Study Notes on Data Acquisition and Introduction to Data Science

Introduction to Data Science

  • Context: The course focuses on Data Acquisition and working with Structured Data.

  • Instructor Details: Presentation by Katie Baynes, NASA Earth Data Officer, to the National Academies Committee on Earth Science and Applications from Space on January 12, 2026.

Course Overview

  • Course Title: Data Acquisition I (DSCI 403/503)

  • Objectives: To develop skills in acquiring and working with various types of data.

Housekeeping Items

  • Questions from the previous session addressed.

  • Ensure JupyterHub accounts are active for usage during the course.

  • Course textbook is available online via the Mines library.

  • Open to questions regarding IPython, Jupyter, and the Python programming language.

Data Acquisition Overview

  • Primary and Secondary Sources of Data:

    • Primary Data:

    • Definition: First-hand data collected directly by the researcher.

    • Characteristics:

      • Real-time data collection.

      • Involves detailed processes for data gathering (e.g., surveys, observations).

      • Sources include personal interviews, experiments, questionnaires.

      • Cost: Generally expensive and time-consuming.

    • Secondary Data:

    • Definition: Data collected previously by others.

    • Characteristics:

      • Historical data collection.

      • Quick and easy access to data.

      • Sources include government publications, websites, research articles.

      • Cost: Economical and collection time is shorter.

Data Types Covered

  • Structured Data

  • Unstructured Data

  • Data Ethics: Understanding the ethical implications involved in data acquisition and handling.

Data Formats

  • Text Files:

    • Formats:

    • Plain Text Files (.txt)

    • Comma-Separated Values (.csv)

    • JavaScript Object Notation (.json)

  • Database Formats:

    • Structured Query Language (SQL) Databases.

    • More complex structures (NetCDF, HDF5).

  • Sources For Structured Data:

    • Public datasets from Scikit Learn, Kaggle, etc.

Tools & Libraries Used in the Course

  • Jupyter Notebook: Interactive coding environment.

  • Python: Programming language used for data acquisition and analysis.

  • Pandas: Library for data manipulation and analysis.

  • SQL: Language for database management and queries.

Pandas Library Overview

  • Pandas Series:

    • One-dimensional labeled array capable of holding any data type.

    • Can be indexed, filtered, and manipulated.

  • DataFrame:

    • Two-dimensional size-mutable, potentially heterogeneous tabular data structure with labeled axes (rows and columns).

    • Can be thought of as a dictionary of Series objects.

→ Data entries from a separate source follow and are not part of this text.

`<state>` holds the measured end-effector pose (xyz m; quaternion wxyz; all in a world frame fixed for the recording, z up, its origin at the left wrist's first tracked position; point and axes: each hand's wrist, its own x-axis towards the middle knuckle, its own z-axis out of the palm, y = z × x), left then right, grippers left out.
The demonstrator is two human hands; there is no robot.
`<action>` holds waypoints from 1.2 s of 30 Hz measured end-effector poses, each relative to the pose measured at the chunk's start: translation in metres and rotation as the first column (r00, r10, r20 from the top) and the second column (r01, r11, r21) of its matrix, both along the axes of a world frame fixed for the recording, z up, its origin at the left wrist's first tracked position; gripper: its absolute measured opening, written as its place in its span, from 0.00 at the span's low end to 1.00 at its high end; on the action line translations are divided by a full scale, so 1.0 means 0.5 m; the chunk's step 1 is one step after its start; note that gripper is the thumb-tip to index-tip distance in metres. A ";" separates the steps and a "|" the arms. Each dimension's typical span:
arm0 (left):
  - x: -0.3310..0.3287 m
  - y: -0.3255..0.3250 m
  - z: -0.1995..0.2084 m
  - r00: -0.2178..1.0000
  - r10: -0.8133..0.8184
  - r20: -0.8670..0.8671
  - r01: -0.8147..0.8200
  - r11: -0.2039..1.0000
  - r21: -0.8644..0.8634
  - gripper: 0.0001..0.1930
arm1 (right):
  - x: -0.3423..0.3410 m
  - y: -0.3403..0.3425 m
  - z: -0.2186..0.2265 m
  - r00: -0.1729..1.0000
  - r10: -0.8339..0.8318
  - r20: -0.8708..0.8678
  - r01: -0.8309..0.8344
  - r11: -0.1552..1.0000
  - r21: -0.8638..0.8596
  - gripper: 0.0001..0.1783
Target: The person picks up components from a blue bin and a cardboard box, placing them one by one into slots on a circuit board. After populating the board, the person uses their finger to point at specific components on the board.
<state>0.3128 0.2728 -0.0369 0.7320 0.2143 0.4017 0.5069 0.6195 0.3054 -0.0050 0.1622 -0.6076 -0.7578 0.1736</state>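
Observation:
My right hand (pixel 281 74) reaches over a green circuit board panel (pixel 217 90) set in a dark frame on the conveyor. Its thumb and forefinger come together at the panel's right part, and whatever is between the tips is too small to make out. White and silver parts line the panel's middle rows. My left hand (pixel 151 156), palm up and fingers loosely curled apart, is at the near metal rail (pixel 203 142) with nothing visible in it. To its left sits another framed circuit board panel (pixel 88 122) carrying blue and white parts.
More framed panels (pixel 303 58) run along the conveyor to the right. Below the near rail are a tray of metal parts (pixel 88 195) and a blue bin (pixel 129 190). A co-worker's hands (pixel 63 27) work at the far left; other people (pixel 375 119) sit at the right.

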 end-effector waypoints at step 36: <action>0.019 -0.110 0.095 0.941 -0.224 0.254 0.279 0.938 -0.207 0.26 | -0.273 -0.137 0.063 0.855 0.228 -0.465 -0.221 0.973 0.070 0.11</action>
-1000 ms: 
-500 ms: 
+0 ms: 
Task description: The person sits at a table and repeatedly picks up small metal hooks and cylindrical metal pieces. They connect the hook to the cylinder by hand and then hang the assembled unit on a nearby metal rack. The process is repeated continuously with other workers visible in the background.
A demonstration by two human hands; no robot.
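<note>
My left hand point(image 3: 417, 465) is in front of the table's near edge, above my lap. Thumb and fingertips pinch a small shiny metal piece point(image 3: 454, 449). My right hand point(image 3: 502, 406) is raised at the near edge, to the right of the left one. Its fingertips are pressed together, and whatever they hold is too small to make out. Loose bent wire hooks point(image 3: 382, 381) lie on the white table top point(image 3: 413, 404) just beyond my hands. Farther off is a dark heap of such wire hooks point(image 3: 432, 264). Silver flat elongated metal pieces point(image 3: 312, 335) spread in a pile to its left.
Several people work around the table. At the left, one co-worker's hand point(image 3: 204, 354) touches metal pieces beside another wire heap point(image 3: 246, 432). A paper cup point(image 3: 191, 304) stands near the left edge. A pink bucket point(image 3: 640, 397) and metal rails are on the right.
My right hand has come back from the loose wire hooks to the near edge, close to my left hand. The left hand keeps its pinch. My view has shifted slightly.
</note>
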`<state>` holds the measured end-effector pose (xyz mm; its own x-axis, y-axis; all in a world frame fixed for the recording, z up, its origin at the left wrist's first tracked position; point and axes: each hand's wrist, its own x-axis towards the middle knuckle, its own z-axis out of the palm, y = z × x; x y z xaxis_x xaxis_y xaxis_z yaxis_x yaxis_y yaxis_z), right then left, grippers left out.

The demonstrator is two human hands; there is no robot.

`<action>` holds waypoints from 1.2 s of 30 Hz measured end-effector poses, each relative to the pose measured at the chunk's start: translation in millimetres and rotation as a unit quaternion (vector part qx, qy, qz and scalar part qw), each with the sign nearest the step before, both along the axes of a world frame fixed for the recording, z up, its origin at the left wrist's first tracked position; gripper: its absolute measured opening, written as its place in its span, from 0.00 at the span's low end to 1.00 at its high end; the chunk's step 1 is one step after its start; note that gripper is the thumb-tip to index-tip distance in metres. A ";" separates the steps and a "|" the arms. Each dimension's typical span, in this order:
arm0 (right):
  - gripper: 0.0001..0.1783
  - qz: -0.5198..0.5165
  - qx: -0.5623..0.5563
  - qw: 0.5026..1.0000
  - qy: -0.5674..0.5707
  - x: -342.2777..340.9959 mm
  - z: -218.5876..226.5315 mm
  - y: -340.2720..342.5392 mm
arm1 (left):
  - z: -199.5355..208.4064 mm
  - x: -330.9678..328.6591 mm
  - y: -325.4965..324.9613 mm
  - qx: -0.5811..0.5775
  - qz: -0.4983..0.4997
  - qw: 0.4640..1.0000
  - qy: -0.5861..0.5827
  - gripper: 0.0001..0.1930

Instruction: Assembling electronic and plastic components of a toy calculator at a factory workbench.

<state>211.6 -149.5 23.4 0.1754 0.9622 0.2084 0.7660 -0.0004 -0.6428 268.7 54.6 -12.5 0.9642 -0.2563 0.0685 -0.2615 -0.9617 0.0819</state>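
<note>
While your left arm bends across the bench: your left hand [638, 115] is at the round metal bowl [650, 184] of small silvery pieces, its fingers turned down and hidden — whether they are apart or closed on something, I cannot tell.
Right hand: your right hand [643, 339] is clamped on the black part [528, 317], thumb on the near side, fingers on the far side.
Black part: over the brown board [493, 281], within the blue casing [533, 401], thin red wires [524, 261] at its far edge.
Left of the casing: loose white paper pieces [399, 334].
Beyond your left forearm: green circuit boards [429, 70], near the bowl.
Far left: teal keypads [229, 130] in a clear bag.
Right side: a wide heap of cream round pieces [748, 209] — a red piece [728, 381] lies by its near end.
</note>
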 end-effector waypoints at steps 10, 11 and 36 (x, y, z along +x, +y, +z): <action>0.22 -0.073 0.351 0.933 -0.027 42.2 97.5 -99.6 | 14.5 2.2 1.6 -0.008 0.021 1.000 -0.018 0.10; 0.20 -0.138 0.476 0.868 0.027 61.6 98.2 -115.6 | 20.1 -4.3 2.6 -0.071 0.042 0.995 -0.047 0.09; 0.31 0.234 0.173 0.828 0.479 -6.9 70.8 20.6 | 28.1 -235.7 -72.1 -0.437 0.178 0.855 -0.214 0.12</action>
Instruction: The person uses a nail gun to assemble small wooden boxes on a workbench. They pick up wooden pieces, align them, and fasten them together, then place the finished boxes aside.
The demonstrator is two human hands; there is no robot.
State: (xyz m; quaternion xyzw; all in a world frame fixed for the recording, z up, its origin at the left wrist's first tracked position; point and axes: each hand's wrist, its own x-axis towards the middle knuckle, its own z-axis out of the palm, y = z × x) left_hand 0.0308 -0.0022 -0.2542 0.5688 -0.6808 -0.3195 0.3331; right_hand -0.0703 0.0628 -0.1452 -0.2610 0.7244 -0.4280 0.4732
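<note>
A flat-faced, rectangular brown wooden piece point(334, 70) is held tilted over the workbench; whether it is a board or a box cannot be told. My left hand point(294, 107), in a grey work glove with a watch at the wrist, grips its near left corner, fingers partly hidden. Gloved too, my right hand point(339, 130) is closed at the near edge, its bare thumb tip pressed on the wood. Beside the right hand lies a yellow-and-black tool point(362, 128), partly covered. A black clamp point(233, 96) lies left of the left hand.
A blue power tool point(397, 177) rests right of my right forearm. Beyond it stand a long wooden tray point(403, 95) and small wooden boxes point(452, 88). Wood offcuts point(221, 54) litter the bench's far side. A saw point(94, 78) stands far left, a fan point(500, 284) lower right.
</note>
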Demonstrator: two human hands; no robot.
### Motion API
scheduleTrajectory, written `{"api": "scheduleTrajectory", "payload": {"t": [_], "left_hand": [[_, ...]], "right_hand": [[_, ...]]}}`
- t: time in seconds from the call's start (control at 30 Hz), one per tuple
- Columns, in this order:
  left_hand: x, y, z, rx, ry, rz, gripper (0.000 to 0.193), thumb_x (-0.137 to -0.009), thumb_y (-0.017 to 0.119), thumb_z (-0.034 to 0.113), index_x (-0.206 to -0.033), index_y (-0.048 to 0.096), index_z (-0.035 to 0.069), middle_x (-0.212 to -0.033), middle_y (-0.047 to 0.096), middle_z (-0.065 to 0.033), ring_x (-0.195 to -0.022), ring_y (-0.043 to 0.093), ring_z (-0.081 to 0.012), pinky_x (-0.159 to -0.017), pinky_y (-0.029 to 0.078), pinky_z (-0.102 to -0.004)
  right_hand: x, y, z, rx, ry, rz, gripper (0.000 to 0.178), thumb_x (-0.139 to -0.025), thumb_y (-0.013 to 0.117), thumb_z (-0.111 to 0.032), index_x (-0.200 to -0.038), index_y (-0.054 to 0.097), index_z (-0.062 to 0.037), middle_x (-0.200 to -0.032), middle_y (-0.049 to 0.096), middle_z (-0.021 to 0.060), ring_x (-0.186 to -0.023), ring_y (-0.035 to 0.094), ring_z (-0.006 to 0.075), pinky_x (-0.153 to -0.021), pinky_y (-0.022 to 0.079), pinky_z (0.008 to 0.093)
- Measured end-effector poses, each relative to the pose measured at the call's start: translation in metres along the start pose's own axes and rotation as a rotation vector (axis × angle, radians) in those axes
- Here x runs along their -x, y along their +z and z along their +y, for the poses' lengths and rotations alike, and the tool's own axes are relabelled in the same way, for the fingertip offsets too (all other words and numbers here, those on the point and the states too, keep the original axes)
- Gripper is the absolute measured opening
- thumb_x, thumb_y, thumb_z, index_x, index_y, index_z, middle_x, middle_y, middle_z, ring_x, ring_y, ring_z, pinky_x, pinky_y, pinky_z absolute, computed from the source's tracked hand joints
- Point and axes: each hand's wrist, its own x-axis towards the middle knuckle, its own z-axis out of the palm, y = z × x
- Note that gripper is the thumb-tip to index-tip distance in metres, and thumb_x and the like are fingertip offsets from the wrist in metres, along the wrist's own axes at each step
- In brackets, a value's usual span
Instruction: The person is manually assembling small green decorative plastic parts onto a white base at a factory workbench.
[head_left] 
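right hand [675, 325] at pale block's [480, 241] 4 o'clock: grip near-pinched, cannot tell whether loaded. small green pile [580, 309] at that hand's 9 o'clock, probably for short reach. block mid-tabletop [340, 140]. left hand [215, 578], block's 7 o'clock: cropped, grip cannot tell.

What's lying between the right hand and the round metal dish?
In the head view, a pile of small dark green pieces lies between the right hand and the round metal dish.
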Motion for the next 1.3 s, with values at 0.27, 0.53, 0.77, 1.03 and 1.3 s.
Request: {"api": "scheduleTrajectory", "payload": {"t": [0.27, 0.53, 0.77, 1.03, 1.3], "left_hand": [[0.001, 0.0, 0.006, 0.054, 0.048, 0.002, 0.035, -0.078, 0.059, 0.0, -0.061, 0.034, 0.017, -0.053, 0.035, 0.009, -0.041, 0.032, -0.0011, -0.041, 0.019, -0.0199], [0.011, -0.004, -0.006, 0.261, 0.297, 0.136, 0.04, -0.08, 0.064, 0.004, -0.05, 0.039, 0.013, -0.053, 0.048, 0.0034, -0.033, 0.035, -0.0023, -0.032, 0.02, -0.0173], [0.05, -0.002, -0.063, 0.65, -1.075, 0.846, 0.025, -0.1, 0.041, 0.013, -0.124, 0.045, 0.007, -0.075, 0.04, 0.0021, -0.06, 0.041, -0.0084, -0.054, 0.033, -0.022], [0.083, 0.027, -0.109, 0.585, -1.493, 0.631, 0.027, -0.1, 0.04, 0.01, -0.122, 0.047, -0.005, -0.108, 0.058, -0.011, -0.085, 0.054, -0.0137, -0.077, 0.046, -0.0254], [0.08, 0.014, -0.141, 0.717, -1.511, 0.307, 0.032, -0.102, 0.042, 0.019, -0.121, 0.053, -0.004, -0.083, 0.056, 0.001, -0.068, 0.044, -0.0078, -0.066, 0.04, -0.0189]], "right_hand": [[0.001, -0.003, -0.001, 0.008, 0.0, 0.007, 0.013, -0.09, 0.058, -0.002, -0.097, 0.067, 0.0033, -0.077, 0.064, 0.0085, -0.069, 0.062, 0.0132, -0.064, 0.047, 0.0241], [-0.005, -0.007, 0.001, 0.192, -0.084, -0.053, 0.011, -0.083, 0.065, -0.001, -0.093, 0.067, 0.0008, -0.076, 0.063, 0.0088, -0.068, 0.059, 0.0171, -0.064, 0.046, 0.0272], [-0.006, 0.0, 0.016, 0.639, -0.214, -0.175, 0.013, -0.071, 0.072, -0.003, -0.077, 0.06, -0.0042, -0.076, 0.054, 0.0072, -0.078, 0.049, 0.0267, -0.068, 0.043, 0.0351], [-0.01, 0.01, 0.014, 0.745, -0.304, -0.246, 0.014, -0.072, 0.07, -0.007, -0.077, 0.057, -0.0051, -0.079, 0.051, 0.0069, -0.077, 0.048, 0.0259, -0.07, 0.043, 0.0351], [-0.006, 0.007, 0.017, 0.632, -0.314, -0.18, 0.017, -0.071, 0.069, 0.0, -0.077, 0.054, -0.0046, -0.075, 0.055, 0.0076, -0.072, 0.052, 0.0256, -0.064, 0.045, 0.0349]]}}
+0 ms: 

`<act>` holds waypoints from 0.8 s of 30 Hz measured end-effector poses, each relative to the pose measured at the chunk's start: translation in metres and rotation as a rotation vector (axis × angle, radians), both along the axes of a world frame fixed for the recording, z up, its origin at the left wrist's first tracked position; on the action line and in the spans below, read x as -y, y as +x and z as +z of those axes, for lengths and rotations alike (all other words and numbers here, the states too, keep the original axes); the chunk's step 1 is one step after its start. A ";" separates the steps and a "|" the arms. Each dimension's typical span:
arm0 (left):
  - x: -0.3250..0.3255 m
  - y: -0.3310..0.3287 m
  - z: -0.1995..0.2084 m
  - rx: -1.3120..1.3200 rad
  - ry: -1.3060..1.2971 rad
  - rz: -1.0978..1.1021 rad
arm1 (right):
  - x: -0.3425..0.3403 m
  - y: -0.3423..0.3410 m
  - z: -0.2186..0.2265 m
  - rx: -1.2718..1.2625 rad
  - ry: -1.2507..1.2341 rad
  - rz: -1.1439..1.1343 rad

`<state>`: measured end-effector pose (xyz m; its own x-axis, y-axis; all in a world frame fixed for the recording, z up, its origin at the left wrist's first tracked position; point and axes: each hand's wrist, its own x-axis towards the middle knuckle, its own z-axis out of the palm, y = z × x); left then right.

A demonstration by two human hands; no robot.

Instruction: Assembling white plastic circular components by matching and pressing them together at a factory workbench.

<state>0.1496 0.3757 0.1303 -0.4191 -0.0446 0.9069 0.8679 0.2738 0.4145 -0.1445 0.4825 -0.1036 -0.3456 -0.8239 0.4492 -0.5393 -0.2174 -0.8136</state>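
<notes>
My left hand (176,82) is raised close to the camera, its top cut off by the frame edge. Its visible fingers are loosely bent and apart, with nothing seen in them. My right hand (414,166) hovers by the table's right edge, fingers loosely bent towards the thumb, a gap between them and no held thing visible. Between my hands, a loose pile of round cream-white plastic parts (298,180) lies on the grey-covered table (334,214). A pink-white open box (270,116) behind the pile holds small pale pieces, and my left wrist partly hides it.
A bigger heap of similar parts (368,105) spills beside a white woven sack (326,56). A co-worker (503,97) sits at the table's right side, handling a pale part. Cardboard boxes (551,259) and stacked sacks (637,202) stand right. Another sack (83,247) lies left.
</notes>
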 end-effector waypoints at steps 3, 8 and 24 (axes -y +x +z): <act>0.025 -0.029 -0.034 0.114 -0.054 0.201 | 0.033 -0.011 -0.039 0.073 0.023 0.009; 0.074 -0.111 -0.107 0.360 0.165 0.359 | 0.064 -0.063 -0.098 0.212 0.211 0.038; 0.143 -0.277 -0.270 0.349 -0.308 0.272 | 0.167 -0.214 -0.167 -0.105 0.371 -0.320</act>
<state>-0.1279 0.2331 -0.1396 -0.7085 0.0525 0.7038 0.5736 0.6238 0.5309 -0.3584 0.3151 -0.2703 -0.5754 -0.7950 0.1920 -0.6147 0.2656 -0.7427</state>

Examples of Data Loading Using Pandas

  • Data from Text Files:

    • Importing libraries:

    import pandas as pd
    from pandas import DataFrame
    
    • Reading a text file:

    fileName = "ice_cream.txt"
    iceCreamSales = pd.read_table(fileName, delimiter=",")
    
  • Data from CSV Files:

    • Example code:

    fileName = "ice_cream.csv"
    iceCreamSales = pd.read_csv(fileName)
    
  • Data from JSON Files:

    • Example code:
      python fileName = "ice_cream.json" iceCreamSales = pd.read_json(fileName)

Advanced Data Acquisition Techniques

  • Relational Databases:

    • The course introduces SQL to gather data stored in tables, where rows and columns depict individual records.

    • Example SQL query:

    SELECT * FROM universities WHERE city = 'Golden';
    
  • Scikit Learn:

    • Focuses on machine learning functionalities, including dataset handling via:
      python from sklearn.datasets import load_diabetes diabetesRaw = load_diabetes()

Course Applications

  • Kaggle Competitions:

    • Platform for data science exploration, featuring datasets and collaboration.

    • Examples using the Predict Pet Adoption Status dataset for practical learning and skill application:
      python fileName = "pet_adoption_data.csv" petData = pd.read_csv(fileName)

Conclusion

  • Students should be familiar with various data acquisition methods, tools, and ethical considerations related to data handling and analysis in the context of data science.